INSTRUCTIONS TO FOLLOW: The records below should be copied in full, exactly as shown.

Stored data entries:
-=-=-=-=-

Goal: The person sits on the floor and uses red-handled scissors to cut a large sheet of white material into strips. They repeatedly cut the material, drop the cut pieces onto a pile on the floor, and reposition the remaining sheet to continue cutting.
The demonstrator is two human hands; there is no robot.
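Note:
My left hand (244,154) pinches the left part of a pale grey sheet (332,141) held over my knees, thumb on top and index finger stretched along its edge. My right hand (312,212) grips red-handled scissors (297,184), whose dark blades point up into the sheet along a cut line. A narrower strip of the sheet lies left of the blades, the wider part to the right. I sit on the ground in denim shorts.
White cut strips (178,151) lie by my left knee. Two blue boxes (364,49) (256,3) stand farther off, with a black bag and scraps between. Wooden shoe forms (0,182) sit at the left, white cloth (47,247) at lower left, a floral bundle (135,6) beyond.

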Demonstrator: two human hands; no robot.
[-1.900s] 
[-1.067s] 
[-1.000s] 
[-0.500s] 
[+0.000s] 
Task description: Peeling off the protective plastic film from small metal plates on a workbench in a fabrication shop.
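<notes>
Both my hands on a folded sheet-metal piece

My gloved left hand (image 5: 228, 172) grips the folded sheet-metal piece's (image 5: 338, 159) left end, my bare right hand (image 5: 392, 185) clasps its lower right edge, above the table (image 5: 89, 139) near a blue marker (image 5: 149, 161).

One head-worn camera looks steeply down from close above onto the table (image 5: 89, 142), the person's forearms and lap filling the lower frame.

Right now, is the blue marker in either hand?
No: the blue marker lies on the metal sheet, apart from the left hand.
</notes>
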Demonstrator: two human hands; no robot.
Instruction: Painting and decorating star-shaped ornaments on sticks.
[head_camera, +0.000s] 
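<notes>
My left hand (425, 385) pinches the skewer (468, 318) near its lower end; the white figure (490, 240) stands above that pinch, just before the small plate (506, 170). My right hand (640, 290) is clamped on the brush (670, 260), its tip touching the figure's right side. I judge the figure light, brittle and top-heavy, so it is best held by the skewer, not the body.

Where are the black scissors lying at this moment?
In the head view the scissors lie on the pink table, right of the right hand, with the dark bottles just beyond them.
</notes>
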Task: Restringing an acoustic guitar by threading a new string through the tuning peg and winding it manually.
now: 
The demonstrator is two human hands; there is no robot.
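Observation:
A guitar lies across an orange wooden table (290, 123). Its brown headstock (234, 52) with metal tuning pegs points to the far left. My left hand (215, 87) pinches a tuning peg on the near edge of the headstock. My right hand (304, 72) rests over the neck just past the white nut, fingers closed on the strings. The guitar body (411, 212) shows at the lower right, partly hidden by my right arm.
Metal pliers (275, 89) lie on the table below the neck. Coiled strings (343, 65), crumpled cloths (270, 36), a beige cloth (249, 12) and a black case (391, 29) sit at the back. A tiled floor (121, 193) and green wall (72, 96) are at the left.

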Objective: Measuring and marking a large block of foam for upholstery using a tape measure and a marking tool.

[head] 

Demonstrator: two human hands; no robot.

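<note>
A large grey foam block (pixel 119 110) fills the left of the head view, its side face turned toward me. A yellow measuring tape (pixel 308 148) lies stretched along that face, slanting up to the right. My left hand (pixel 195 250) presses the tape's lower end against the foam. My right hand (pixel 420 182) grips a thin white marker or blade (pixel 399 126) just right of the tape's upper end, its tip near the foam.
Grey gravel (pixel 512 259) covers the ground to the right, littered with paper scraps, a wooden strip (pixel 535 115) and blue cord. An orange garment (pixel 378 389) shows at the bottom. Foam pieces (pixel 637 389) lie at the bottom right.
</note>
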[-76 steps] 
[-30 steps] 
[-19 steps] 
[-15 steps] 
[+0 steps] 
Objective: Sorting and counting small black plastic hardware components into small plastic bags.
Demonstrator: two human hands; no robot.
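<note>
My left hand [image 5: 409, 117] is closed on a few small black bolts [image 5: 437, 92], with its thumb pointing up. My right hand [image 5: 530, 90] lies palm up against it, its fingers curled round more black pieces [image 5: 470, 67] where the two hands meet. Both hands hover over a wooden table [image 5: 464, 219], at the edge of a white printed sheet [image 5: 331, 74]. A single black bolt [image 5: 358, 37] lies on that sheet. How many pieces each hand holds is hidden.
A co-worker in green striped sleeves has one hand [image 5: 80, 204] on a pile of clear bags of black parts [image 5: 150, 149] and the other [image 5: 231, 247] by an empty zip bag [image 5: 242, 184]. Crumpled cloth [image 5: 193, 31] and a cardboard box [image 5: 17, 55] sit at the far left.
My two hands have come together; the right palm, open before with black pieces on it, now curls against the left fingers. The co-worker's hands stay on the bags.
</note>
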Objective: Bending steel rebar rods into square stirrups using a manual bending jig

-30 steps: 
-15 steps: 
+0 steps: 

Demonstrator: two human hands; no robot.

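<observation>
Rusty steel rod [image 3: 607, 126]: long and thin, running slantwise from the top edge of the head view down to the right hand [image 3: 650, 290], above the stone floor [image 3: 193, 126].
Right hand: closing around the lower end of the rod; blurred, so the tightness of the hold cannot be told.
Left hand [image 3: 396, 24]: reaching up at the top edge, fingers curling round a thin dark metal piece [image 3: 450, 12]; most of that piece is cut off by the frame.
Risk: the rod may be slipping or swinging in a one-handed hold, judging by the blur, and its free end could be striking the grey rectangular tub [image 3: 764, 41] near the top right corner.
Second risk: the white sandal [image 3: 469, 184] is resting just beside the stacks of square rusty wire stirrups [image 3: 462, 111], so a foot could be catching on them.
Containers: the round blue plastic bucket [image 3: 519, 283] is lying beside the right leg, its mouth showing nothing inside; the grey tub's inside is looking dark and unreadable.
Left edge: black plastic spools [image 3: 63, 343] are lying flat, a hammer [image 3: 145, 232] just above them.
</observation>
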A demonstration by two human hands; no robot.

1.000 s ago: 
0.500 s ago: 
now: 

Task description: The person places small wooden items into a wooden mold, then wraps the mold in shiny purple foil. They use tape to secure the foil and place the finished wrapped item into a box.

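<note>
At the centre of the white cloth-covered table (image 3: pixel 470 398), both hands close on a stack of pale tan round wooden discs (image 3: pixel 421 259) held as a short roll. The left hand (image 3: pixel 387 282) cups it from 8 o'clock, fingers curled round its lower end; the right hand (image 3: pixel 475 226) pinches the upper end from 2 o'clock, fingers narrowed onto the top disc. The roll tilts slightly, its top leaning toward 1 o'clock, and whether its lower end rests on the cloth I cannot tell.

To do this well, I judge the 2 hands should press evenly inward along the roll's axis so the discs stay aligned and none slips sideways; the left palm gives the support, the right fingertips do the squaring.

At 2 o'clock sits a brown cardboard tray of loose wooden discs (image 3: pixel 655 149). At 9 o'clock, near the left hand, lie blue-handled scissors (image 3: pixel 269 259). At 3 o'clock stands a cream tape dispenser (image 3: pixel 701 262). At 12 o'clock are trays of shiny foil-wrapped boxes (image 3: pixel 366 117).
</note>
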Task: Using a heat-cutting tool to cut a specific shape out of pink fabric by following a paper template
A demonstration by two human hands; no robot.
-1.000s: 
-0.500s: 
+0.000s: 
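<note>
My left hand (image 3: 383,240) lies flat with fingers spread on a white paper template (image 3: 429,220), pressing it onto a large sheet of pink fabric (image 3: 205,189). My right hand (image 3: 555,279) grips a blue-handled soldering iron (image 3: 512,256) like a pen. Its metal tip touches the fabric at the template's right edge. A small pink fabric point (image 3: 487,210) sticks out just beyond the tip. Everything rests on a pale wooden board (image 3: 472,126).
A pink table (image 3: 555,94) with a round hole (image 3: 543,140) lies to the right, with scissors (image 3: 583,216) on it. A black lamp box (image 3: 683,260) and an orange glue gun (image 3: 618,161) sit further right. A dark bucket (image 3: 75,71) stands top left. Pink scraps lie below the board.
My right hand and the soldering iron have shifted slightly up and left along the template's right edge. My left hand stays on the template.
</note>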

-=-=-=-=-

SOLUTION:
Goal: The person sits on the floor and uses red-handled scissors to cut a large sheet of white material into strips. They repeatedly cut the material, drop the cut pieces onto a pile on the floor, and reposition the remaining sheet to continue cutting.
The demonstrator is two human hands; there is no robot.
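Note:
My left hand (244,154) pinches the left part of a pale grey sheet (332,141) held over my knees, thumb on top and index finger stretched along its edge. My right hand (312,212) grips red-handled scissors (297,184), whose dark blades point up into the sheet along a cut line. A narrower strip of the sheet lies left of the blades, the wider part to the right. I sit on the ground in denim shorts.
White cut strips (178,151) lie by my left knee. Two blue boxes (364,49) (256,3) stand farther off, with a black bag and scraps between. Wooden shoe forms (0,182) sit at the left, white cloth (47,247) at lower left, a floral bundle (135,6) beyond.
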
Demonstrator: two human hands; no robot.
[-1.900s] 
[-1.067s] 
[-1.000s] 
[-0.500s] 
[+0.000s] 
Task description: Peeling off the protective plastic film from small metal plates on a workbench in a fabrication shop.
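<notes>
Both my hands on a folded sheet-metal piece

My gloved left hand (image 5: 228, 172) grips the folded sheet-metal piece's (image 5: 338, 159) left end, my bare right hand (image 5: 392, 185) clasps its lower right edge, above the table (image 5: 89, 139) near a blue marker (image 5: 149, 161).

One head-worn camera looks steeply down from close above onto the table (image 5: 89, 142), the person's forearms and lap filling the lower frame.

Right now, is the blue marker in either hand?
No: the blue marker lies on the metal sheet, apart from the left hand.
</notes>
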Demonstrator: two human hands; no robot.
Instruction: Painting and decorating star-shaped ornaments on sticks.
[head_camera, +0.000s] 
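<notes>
My left hand (425, 385) pinches the skewer (468, 318) near its lower end; the white figure (490, 240) stands above that pinch, just before the small plate (506, 170). My right hand (640, 290) is clamped on the brush (670, 260), its tip touching the figure's right side. I judge the figure light, brittle and top-heavy, so it is best held by the skewer, not the body.

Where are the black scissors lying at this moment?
In the head view the scissors lie on the pink table, right of the right hand, with the dark bottles just beyond them.
</notes>
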Task: Restringing an acoustic guitar by threading a new string through the tuning peg and winding it manually.
now: 
The demonstrator is two human hands; there is no robot.
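Observation:
A guitar lies across an orange wooden table (290, 123). Its brown headstock (234, 52) with metal tuning pegs points to the far left. My left hand (215, 87) pinches a tuning peg on the near edge of the headstock. My right hand (304, 72) rests over the neck just past the white nut, fingers closed on the strings. The guitar body (411, 212) shows at the lower right, partly hidden by my right arm.
Metal pliers (275, 89) lie on the table below the neck. Coiled strings (343, 65), crumpled cloths (270, 36), a beige cloth (249, 12) and a black case (391, 29) sit at the back. A tiled floor (121, 193) and green wall (72, 96) are at the left.
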
Objective: Measuring and marking a large block of foam for upholstery using a tape measure and a marking tool.

[head] 

Demonstrator: two human hands; no robot.

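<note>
A large grey foam block (pixel 119 110) fills the left of the head view, its side face turned toward me. A yellow measuring tape (pixel 308 148) lies stretched along that face, slanting up to the right. My left hand (pixel 195 250) presses the tape's lower end against the foam. My right hand (pixel 420 182) grips a thin white marker or blade (pixel 399 126) just right of the tape's upper end, its tip near the foam.
Grey gravel (pixel 512 259) covers the ground to the right, littered with paper scraps, a wooden strip (pixel 535 115) and blue cord. An orange garment (pixel 378 389) shows at the bottom. Foam pieces (pixel 637 389) lie at the bottom right.
</note>
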[-76 steps] 
[-30 steps] 
[-19 steps] 
[-15 steps] 
[+0 steps] 
Objective: Sorting and counting small black plastic hardware components into small plastic bags.
Demonstrator: two human hands; no robot.
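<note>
My left hand [image 5: 409, 117] is closed on a few small black bolts [image 5: 437, 92], with its thumb pointing up. My right hand [image 5: 530, 90] lies palm up against it, its fingers curled round more black pieces [image 5: 470, 67] where the two hands meet. Both hands hover over a wooden table [image 5: 464, 219], at the edge of a white printed sheet [image 5: 331, 74]. A single black bolt [image 5: 358, 37] lies on that sheet. How many pieces each hand holds is hidden.
A co-worker in green striped sleeves has one hand [image 5: 80, 204] on a pile of clear bags of black parts [image 5: 150, 149] and the other [image 5: 231, 247] by an empty zip bag [image 5: 242, 184]. Crumpled cloth [image 5: 193, 31] and a cardboard box [image 5: 17, 55] sit at the far left.
My two hands have come together; the right palm, open before with black pieces on it, now curls against the left fingers. The co-worker's hands stay on the bags.
</note>
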Objective: Bending steel rebar rods into square stirrups using a manual bending jig

-30 steps: 
-15 steps: 
+0 steps: 

Demonstrator: two human hands; no robot.

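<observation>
Rusty steel rod [image 3: 607, 126]: long and thin, running slantwise from the top edge of the head view down to the right hand [image 3: 650, 290], above the stone floor [image 3: 193, 126].
Right hand: closing around the lower end of the rod; blurred, so the tightness of the hold cannot be told.
Left hand [image 3: 396, 24]: reaching up at the top edge, fingers curling round a thin dark metal piece [image 3: 450, 12]; most of that piece is cut off by the frame.
Risk: the rod may be slipping or swinging in a one-handed hold, judging by the blur, and its free end could be striking the grey rectangular tub [image 3: 764, 41] near the top right corner.
Second risk: the white sandal [image 3: 469, 184] is resting just beside the stacks of square rusty wire stirrups [image 3: 462, 111], so a foot could be catching on them.
Containers: the round blue plastic bucket [image 3: 519, 283] is lying beside the right leg, its mouth showing nothing inside; the grey tub's inside is looking dark and unreadable.
Left edge: black plastic spools [image 3: 63, 343] are lying flat, a hammer [image 3: 145, 232] just above them.
</observation>
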A demonstration by two human hands; no robot.

1.000 s ago: 
0.500 s ago: 
now: 

Task description: The person places small wooden items into a wooden mold, then wraps the mold in shiny purple foil. They use tape to secure the foil and place the finished wrapped item into a box.

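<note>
At the centre of the white cloth-covered table (image 3: pixel 470 398), both hands close on a stack of pale tan round wooden discs (image 3: pixel 421 259) held as a short roll. The left hand (image 3: pixel 387 282) cups it from 8 o'clock, fingers curled round its lower end; the right hand (image 3: pixel 475 226) pinches the upper end from 2 o'clock, fingers narrowed onto the top disc. The roll tilts slightly, its top leaning toward 1 o'clock, and whether its lower end rests on the cloth I cannot tell.

To do this well, I judge the 2 hands should press evenly inward along the roll's axis so the discs stay aligned and none slips sideways; the left palm gives the support, the right fingertips do the squaring.

At 2 o'clock sits a brown cardboard tray of loose wooden discs (image 3: pixel 655 149). At 9 o'clock, near the left hand, lie blue-handled scissors (image 3: pixel 269 259). At 3 o'clock stands a cream tape dispenser (image 3: pixel 701 262). At 12 o'clock are trays of shiny foil-wrapped boxes (image 3: pixel 366 117).
</note>
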Task: Using a heat-cutting tool to cut a specific shape out of pink fabric by following a paper template
A demonstration by two human hands; no robot.
-1.000s: 
-0.500s: 
+0.000s: 
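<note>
My left hand (image 3: 383,240) lies flat with fingers spread on a white paper template (image 3: 429,220), pressing it onto a large sheet of pink fabric (image 3: 205,189). My right hand (image 3: 555,279) grips a blue-handled soldering iron (image 3: 512,256) like a pen. Its metal tip touches the fabric at the template's right edge. A small pink fabric point (image 3: 487,210) sticks out just beyond the tip. Everything rests on a pale wooden board (image 3: 472,126).
A pink table (image 3: 555,94) with a round hole (image 3: 543,140) lies to the right, with scissors (image 3: 583,216) on it. A black lamp box (image 3: 683,260) and an orange glue gun (image 3: 618,161) sit further right. A dark bucket (image 3: 75,71) stands top left. Pink scraps lie below the board.
My right hand and the soldering iron have shifted slightly up and left along the template's right edge. My left hand stays on the template.
</note>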

That finishes the exercise, with nothing more to add.